How to trust an expired SSL certificate with Subversion?

Question

Consider the following scenario. An old SVN server, accessible via HTTPS which has been moved to another domain (without new certificate) and whose certificate expired. I'm stuck with this situation as I have no influence on the remote end.

Equally I am stuck with this Subversion client version which comes with Scientific Linux 6.3:

$ svn --version
svn, version 1.6.11 (r934486)
   compiled Feb 10 2015, 17:07:04

I know about --non-interactive --trust-server-cert, but it doesn't help although the documentation suggests that these should be available and working in Subversion 1.6 versions. The error it gives me is:

svn: OPTIONS of 'https://svn.company.tld/svn/project/trunk': Server certificate verification failed: certificate has expired, certificate issued for a different hostname, bad certificate chain (https://svn.company.tld)

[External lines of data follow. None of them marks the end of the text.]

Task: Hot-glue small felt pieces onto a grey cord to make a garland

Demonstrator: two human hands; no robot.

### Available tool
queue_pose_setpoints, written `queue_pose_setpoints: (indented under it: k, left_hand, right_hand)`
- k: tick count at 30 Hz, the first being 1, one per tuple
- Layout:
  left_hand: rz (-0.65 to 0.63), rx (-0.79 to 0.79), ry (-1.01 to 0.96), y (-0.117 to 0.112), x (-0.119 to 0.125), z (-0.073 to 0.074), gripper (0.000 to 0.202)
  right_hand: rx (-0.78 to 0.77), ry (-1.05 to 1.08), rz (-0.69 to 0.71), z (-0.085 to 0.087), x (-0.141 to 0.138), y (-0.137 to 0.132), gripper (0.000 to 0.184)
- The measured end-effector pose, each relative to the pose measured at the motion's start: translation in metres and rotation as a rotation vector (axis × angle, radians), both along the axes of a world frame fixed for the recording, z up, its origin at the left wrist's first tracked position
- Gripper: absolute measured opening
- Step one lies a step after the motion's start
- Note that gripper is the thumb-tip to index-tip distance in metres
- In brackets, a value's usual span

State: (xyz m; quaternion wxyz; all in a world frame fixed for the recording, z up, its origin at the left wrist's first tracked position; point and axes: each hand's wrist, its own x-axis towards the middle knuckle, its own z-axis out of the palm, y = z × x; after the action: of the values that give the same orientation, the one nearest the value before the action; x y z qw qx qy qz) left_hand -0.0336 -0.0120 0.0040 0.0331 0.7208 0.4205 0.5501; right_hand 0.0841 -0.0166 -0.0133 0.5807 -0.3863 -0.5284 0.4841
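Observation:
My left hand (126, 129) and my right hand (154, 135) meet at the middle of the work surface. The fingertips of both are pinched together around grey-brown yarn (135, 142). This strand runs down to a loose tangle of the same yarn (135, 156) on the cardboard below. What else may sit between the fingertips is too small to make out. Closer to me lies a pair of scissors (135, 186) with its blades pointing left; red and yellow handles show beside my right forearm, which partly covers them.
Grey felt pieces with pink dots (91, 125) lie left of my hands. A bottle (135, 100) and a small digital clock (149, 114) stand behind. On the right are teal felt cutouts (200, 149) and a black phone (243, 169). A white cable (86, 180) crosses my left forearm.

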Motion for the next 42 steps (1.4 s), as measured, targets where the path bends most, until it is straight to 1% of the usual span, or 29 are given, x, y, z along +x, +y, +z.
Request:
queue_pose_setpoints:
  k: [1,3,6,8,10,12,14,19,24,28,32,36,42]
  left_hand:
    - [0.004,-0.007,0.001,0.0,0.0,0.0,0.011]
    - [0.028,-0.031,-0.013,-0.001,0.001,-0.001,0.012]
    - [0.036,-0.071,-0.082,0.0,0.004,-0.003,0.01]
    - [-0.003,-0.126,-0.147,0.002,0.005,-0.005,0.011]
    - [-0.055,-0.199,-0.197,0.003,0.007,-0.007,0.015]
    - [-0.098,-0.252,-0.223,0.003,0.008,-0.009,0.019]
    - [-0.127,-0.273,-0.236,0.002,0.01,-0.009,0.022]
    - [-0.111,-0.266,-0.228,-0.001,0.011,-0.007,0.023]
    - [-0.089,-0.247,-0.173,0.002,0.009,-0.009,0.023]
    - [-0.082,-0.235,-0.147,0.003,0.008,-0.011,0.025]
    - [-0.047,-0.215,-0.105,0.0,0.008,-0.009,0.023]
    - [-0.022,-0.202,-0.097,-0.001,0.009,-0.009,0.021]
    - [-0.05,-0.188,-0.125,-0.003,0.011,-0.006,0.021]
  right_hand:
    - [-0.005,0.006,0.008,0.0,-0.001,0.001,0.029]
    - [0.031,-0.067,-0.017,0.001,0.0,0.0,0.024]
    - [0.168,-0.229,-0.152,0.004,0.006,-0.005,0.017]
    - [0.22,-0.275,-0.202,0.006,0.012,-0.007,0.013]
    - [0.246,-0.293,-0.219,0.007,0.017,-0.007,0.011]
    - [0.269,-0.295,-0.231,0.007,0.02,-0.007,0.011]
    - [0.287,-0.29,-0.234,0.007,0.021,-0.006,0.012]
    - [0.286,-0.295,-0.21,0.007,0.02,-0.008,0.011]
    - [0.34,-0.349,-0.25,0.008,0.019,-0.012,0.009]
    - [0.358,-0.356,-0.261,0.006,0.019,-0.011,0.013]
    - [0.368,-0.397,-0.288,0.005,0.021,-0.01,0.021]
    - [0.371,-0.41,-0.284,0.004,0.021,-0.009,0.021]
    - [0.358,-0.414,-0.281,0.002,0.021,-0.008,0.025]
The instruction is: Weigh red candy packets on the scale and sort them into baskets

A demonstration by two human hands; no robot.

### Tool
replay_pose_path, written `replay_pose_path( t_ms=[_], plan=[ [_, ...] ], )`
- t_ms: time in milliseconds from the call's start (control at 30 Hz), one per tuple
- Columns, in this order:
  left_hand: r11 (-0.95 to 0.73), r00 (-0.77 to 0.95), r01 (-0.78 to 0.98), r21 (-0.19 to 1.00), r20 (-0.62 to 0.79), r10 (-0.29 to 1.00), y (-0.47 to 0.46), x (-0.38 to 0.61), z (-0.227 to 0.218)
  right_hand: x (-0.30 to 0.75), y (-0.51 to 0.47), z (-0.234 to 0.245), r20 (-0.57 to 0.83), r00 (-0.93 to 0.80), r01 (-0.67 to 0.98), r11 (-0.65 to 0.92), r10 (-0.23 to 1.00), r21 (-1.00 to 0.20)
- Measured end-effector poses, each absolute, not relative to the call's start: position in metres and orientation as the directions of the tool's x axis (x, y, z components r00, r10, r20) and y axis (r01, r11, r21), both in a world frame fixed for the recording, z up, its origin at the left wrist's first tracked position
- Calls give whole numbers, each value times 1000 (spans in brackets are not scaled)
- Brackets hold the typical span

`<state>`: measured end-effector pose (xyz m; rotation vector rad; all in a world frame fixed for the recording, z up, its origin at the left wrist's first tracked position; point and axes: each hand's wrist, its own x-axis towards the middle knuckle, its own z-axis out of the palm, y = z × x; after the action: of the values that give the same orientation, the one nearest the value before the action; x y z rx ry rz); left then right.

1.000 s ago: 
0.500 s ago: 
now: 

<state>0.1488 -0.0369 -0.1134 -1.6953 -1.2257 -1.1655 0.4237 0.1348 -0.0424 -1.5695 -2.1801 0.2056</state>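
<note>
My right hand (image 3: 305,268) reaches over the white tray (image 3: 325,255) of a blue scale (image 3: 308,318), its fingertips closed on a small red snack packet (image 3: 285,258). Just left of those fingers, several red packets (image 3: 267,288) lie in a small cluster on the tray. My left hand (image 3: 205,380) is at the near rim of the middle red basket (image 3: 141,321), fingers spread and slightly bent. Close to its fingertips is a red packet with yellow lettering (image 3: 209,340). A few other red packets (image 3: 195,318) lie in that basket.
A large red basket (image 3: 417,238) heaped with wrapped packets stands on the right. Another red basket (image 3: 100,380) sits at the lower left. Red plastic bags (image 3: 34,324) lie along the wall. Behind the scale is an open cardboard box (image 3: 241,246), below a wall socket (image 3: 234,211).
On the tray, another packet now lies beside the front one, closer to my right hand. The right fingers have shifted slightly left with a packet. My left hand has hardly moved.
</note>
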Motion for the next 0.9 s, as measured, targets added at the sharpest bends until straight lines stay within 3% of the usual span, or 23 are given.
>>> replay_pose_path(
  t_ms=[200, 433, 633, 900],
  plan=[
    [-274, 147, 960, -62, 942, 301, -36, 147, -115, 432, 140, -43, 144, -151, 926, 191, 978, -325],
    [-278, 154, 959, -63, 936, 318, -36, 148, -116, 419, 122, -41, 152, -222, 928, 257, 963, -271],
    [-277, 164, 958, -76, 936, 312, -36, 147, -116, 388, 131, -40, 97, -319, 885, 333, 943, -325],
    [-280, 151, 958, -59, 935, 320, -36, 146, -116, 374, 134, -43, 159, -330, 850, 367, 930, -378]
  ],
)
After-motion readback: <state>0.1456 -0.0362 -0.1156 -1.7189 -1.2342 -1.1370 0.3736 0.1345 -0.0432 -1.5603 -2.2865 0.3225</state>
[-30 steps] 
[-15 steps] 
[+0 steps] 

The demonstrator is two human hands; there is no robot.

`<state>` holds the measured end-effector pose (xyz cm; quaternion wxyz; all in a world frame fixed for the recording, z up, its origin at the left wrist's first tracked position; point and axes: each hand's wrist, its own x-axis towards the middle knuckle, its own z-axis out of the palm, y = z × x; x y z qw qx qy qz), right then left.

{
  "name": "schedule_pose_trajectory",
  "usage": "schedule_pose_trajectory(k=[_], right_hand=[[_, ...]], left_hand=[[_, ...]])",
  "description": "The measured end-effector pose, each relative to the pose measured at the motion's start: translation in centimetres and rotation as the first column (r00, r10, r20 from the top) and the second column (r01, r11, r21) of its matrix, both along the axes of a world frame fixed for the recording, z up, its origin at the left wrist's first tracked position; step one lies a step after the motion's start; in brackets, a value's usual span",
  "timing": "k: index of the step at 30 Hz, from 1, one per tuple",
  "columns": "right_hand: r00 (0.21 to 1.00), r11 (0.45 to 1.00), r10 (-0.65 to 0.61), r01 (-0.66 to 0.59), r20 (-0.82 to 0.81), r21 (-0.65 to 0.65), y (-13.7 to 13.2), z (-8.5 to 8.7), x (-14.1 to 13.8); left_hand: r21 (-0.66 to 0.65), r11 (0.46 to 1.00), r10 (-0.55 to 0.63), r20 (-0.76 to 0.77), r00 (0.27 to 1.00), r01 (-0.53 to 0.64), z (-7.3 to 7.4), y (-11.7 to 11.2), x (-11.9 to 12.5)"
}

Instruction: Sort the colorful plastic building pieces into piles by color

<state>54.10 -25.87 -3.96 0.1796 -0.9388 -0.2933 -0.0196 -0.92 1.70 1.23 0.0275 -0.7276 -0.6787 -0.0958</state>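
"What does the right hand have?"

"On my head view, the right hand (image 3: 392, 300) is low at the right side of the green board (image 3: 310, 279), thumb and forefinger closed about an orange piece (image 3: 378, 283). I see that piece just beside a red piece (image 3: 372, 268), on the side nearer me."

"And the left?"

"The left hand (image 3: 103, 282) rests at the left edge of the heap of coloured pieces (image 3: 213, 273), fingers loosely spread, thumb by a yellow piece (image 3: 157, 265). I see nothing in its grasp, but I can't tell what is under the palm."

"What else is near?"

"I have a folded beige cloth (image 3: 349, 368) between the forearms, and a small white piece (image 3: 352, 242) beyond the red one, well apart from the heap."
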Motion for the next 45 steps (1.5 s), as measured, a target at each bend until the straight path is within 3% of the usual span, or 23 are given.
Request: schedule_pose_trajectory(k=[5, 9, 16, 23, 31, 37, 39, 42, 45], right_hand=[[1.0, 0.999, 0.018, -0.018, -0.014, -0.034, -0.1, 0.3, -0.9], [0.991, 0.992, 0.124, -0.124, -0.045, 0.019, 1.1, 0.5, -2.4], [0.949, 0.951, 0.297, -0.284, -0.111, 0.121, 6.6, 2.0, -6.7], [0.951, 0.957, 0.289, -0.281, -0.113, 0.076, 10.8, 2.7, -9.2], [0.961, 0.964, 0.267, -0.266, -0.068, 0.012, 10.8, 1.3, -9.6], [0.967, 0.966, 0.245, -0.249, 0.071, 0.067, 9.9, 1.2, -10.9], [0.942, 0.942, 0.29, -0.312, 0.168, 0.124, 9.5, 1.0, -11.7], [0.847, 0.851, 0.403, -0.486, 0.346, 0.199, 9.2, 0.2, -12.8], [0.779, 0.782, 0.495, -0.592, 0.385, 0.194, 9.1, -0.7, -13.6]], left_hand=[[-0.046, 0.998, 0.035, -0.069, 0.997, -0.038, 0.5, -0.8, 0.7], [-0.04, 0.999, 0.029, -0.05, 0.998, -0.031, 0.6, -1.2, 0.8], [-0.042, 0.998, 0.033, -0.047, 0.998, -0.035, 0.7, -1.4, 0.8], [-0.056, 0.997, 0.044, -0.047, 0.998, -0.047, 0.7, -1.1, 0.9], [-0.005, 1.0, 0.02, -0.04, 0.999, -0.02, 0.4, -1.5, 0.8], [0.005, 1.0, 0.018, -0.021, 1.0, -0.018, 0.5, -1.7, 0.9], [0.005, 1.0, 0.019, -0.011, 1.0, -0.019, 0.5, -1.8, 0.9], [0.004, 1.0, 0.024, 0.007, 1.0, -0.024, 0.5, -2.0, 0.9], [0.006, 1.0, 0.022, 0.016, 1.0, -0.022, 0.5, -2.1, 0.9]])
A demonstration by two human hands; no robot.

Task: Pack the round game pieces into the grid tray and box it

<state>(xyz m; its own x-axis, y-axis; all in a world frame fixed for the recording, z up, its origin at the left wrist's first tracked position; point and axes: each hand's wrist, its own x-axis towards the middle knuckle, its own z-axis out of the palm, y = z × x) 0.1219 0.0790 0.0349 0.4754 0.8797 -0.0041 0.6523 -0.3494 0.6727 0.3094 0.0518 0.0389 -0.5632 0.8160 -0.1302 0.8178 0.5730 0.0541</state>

When I run it interactively I am only offered to accept the certificate temporarily or reject it. So all of the nice recipes suggesting to run interactively once and then run non-interactively are no good to me. In fact this is how I always did this on newer Subversion clients with Ubuntu. What I get to see is this (redacted):

Error validating server certificate for 'https://svn.company.tld:443':
 - The certificate hostname does not match.
 - The certificate has expired.
 - The certificate has an unknown error.
Certificate information:
 - Hostname: *.oldcompanyname.tld
 - Valid: from Tue, 02 Jun 2009 00:00:00 GMT until Wed, 06 Jul 2011 23:59:59 GMT
 - Issuer: www.digicert.com, DigiCert Inc, US
 - Fingerprint: fd:fd:fd:fd:fd:fd:fd:fd:fd:fd:fd:fd:fd:fd:fd:fd:fd:fd:fd:fd
(R)eject or accept (t)emporarily?

Accepting temporarily allows me to cache the credentials and all, but it will prompt again to trust the certificate temporarily or reject it for every revision it pulls from the remote server.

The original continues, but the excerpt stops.